Time's Margaret Carlson sneered in the March
7 issue this year that the HIAA ads "play on the credibility of
successful middle-aged yuppies who have no more pressing concerns than
the specter of bad coffee or bad regulation....Harry and Louise shed no
more light on health care than their counterparts selling Taster's
Choice shed on instant sex or coffee." Carlson quoted Kathleen Hall
Jamieson: "Harry and Louise invite false inferences...They frighten
people about reform, while insisting they are for it."
Conservatives and Republicans. CNN's
Brooks Jackson attacked the Republican National Committee in an October
22 story for an ad estimating 3 million jobs would be lost under the
Clinton plan. Jackson reported "independent experts say the GOP ad
is just wrong," even though no plan had been implemented.
On April 29, 1994, a Wall Street Journal
story was headlined "Truth Lands in Intensive Care Unit As New Ads
Seek to Demonize Clintons' Health-Reform Plan." Reporter Rick
Wartzman charged: "Many of the groups twisting the facts are
hard-line conservatives, bent on stopping any government presence in
health care." Wartzman singled out Americans for Tax Reform, whose
ad he said "isn't true.
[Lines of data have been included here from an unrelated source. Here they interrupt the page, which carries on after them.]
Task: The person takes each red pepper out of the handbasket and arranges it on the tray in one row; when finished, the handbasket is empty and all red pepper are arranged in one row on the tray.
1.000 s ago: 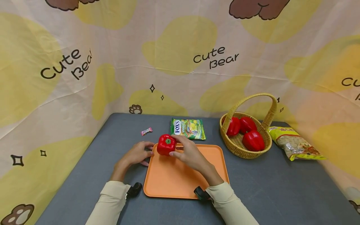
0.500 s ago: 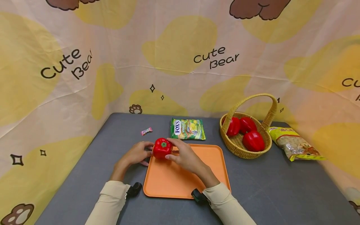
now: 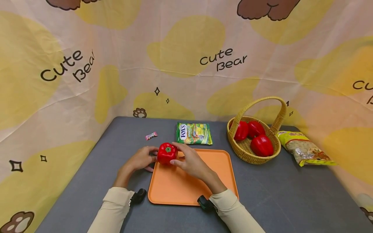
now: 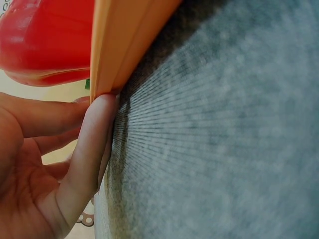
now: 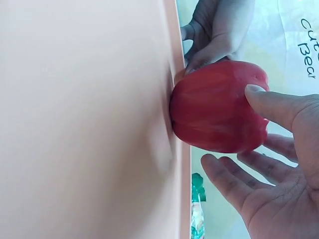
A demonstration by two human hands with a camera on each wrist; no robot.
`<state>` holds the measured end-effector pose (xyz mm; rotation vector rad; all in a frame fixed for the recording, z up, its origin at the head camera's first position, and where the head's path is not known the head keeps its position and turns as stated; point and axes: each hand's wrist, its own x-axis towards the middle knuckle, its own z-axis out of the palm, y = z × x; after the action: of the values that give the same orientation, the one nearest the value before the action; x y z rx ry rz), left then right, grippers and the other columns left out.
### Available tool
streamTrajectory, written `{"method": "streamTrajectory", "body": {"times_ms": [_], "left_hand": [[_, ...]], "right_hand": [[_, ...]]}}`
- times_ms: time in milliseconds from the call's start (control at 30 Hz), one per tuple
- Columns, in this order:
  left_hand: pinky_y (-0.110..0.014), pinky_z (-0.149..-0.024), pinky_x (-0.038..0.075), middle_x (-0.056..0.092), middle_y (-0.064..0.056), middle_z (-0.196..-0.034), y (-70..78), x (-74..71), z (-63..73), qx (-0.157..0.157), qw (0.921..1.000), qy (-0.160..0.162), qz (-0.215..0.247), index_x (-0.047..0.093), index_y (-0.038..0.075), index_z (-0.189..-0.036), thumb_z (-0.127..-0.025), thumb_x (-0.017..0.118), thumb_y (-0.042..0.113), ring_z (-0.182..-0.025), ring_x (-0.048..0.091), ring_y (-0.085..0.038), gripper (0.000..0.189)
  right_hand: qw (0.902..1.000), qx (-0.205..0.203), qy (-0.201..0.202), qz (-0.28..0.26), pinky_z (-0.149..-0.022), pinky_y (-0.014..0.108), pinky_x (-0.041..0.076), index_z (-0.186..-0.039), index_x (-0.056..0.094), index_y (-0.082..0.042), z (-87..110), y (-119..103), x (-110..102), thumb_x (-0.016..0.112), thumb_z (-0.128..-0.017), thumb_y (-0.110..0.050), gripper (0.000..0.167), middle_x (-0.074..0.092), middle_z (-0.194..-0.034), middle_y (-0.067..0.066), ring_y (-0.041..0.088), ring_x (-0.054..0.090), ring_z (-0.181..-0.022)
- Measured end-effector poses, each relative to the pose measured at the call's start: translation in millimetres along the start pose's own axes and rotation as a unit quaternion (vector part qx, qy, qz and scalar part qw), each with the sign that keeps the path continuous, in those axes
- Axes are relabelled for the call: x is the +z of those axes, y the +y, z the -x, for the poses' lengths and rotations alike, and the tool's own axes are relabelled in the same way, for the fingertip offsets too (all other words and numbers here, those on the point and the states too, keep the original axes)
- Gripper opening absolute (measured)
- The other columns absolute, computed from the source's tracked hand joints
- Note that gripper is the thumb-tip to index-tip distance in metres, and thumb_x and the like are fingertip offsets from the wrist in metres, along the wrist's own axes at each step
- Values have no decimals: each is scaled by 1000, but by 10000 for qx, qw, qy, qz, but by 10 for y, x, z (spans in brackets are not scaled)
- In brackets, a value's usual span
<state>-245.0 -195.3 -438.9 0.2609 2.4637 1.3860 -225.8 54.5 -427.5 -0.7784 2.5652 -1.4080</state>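
While close together, left hand [image 3: 141,159] in a pinch on the tray [image 3: 182,187], right hand [image 3: 190,161] half-curled around pepper [image 3: 166,156].

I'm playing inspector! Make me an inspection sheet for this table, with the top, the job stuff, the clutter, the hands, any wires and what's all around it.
Surface: gray table, with an orange tray on it.
Job's things: red pepper, at the tray's far left corner, stem showing.
Clutter: small pink candy and green Fox's bag beyond the tray; wicker basket to its right, holding three red peppers; yellow-green bag beside the basket.
Hands: left hand touches the tray's left edge, grip unclear; right hand has its thumb on the pepper.
Cables: nothing seen.
Surroundings: printed "Cute Bear" cloth behind the table and at both sides.
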Motion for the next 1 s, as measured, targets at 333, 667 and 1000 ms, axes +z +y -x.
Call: {"method": "streamTrajectory", "body": {"times_ms": [333,667,1000], "left_hand": [[-41,-64,67,63,-25,-127,5,4,1,20,10000,13,50,56,-10,-142,-100,61,1,-100,71,-27,44],[-43,-63,67,63,-25,-126,-30,4,-20,58,9998,-17,185,56,-10,-142,-99,60,-1,-98,71,-27,44],[-43,-63,67,62,-27,-127,-15,4,-19,54,9997,-46,217,53,-13,-144,-99,60,-1,-97,71,-26,47]], "right_hand": [[9995,-126,74,287,-107,52,57,-158,50,-12,37,-40,-143,77,-99,-29,67,51,-158,8,35,56,-138],[9952,-418,664,590,-102,56,58,-145,64,-12,125,-28,-482,79,-97,-20,51,63,-145,8,32,60,-131],[9914,-335,1132,561,-94,49,63,-141,69,-13,269,-31,-900,80,-96,-20,47,69,-138,9,33,68,-121]]}}
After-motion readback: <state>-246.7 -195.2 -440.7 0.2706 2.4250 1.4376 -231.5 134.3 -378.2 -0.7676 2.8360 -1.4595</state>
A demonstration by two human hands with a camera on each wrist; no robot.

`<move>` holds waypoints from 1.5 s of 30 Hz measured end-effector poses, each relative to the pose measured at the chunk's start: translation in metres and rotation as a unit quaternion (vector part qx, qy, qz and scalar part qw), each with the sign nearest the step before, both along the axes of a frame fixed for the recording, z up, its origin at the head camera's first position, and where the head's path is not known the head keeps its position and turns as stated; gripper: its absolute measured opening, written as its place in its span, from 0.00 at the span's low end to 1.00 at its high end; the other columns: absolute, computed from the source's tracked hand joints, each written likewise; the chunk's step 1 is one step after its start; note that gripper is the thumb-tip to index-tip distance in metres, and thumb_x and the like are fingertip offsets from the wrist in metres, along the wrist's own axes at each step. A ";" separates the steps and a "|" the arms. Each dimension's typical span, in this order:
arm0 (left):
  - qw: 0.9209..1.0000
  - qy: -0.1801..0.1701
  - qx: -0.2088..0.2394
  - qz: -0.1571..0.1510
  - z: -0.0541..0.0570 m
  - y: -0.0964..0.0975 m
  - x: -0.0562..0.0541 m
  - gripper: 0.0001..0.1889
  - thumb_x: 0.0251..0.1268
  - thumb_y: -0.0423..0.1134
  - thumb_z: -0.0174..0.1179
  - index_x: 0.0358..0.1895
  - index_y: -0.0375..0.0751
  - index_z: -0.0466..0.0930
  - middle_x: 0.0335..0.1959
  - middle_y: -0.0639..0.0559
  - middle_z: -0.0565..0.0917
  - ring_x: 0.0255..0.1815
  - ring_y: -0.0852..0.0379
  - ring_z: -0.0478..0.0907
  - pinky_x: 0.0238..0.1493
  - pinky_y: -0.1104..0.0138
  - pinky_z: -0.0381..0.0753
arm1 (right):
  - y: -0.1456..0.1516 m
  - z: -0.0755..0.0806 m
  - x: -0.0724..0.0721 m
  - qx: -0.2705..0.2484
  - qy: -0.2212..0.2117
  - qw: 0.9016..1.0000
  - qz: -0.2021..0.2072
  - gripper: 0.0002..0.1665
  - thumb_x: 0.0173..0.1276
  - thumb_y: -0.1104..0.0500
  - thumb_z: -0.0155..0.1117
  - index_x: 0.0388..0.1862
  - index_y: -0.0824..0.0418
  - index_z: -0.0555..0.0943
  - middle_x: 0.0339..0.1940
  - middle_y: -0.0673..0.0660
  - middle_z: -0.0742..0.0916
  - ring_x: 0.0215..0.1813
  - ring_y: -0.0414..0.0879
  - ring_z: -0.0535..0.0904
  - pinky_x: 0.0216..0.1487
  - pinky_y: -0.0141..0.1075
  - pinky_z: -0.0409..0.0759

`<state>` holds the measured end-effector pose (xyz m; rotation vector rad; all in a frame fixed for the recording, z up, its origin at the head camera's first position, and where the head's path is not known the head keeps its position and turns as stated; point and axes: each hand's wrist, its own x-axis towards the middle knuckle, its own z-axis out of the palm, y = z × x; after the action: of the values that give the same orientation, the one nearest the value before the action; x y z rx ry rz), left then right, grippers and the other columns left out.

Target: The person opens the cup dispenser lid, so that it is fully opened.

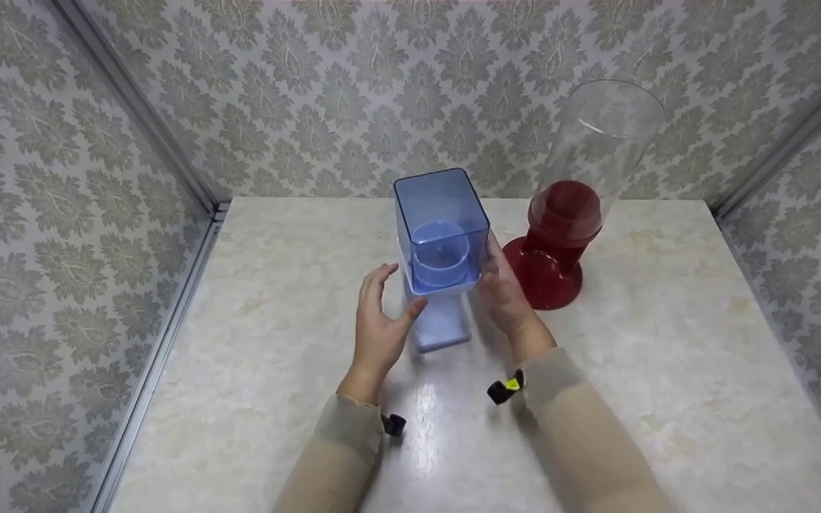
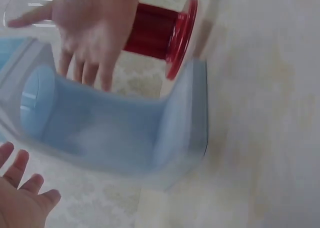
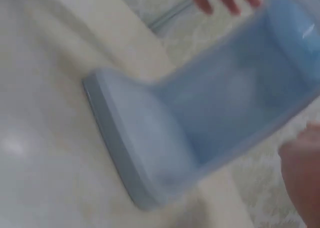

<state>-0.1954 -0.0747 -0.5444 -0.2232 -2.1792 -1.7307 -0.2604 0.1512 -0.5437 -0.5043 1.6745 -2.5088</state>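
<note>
A light blue C-shaped stand point(image 1: 442, 324) with a square see-through blue container point(image 1: 439, 203) on top stands upright on the table. Inside the container a round blue ring shows. My left hand point(image 1: 378, 331) is at its left side, thumb and fingers spread apart. On the other side, my right hand point(image 1: 507, 299) is beside the container, some fingers hidden behind it in the head view. In the left wrist view the right hand point(image 2: 95, 33) has its fingers extended. The blue stand point(image 3: 150, 133) looks blurred in the right wrist view.
Close by on the right stands a red flared base point(image 1: 549, 274) with a tall clear cylinder point(image 1: 606, 142) on it, leaning rightward in the head view. The pale marbled table point(image 1: 275, 320) meets patterned walls point(image 1: 346, 92) at the back and sides.
</note>
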 end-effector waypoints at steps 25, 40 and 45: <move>0.980 -0.049 0.102 -0.164 0.013 -0.024 -0.071 0.24 0.91 0.30 0.50 0.81 0.24 0.70 0.76 0.28 0.79 0.79 0.45 0.77 0.82 0.61 0.77 | -0.084 0.004 0.063 0.190 0.093 0.912 -0.352 0.84 0.49 0.41 0.99 0.90 0.65 0.53 0.88 0.68 0.67 0.89 0.61 0.64 0.94 0.61 0.60; 0.982 -0.050 0.129 -0.129 -0.001 -0.017 -0.055 0.22 0.94 0.33 0.47 0.81 0.29 0.67 0.74 0.32 0.77 0.73 0.57 0.76 0.77 0.69 0.76 | -0.070 -0.002 0.059 0.268 0.135 0.885 -0.357 0.69 0.48 0.48 0.98 0.80 0.68 0.66 0.73 0.67 0.80 0.76 0.60 0.78 0.83 0.60 0.76; 0.984 -0.043 0.128 -0.114 -0.003 -0.018 -0.047 0.21 0.92 0.33 0.52 0.78 0.29 0.70 0.70 0.36 0.80 0.69 0.60 0.78 0.74 0.71 0.78 | -0.053 0.001 0.054 0.269 0.142 0.902 -0.307 0.69 0.48 0.48 0.97 0.83 0.66 0.66 0.76 0.63 0.81 0.78 0.57 0.78 0.85 0.60 0.76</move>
<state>-0.2419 -0.0923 -0.5470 -0.3486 -2.0272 -2.1613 -0.2069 0.0984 -0.5429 -0.3232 2.8956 -2.1856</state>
Neither the Clinton health care bill nor
any of the alternatives on Capitol Hill would force people to call for
government approval before visiting a doctor or rushing to the
hospital." Wartzman ignored that most reform plans push more
Americans into HMOs, which require pre-authorization of doctor or
hospital visits.
On May 27, The New York Times carried a story
headlined "`Liars' Try to Frighten Elderly On Health Care, Groups
Say." Reporter Robert Pear began: "Two large consumer groups
charged today that conservative direct mail organizations were scaring
elderly people with inaccurate attacks on President Clinton's health
care plan." The "consumer groups" were the American
Association of Retired Persons and the union-affiliated National Council
of Senior Citizens (NCSC). Pear did not evaluate the ads of AARP or
HealthRIGHT, which is supported by the NCSC.
Mixed Reviews. The MacNeil-Lehrer
NewsHour let the advertisers debate each other on October 21, 1993
and July 18, 1994. On November 2, 1993, NBC's Robert Hager critiqued
HIAA ads for suggesting the Clinton plan would contain global budgeting
(which was considered). But Hager also declared it a
"half-truth" for Families USA to claim doctor choice is
guaranteed when it may require paying more for fee-for-service care, and
described HealthRIGHT's contention that health costs are the leading
cost of personal bankruptcy as "bizarre."
When the Democratic National Committee misquoted Gov.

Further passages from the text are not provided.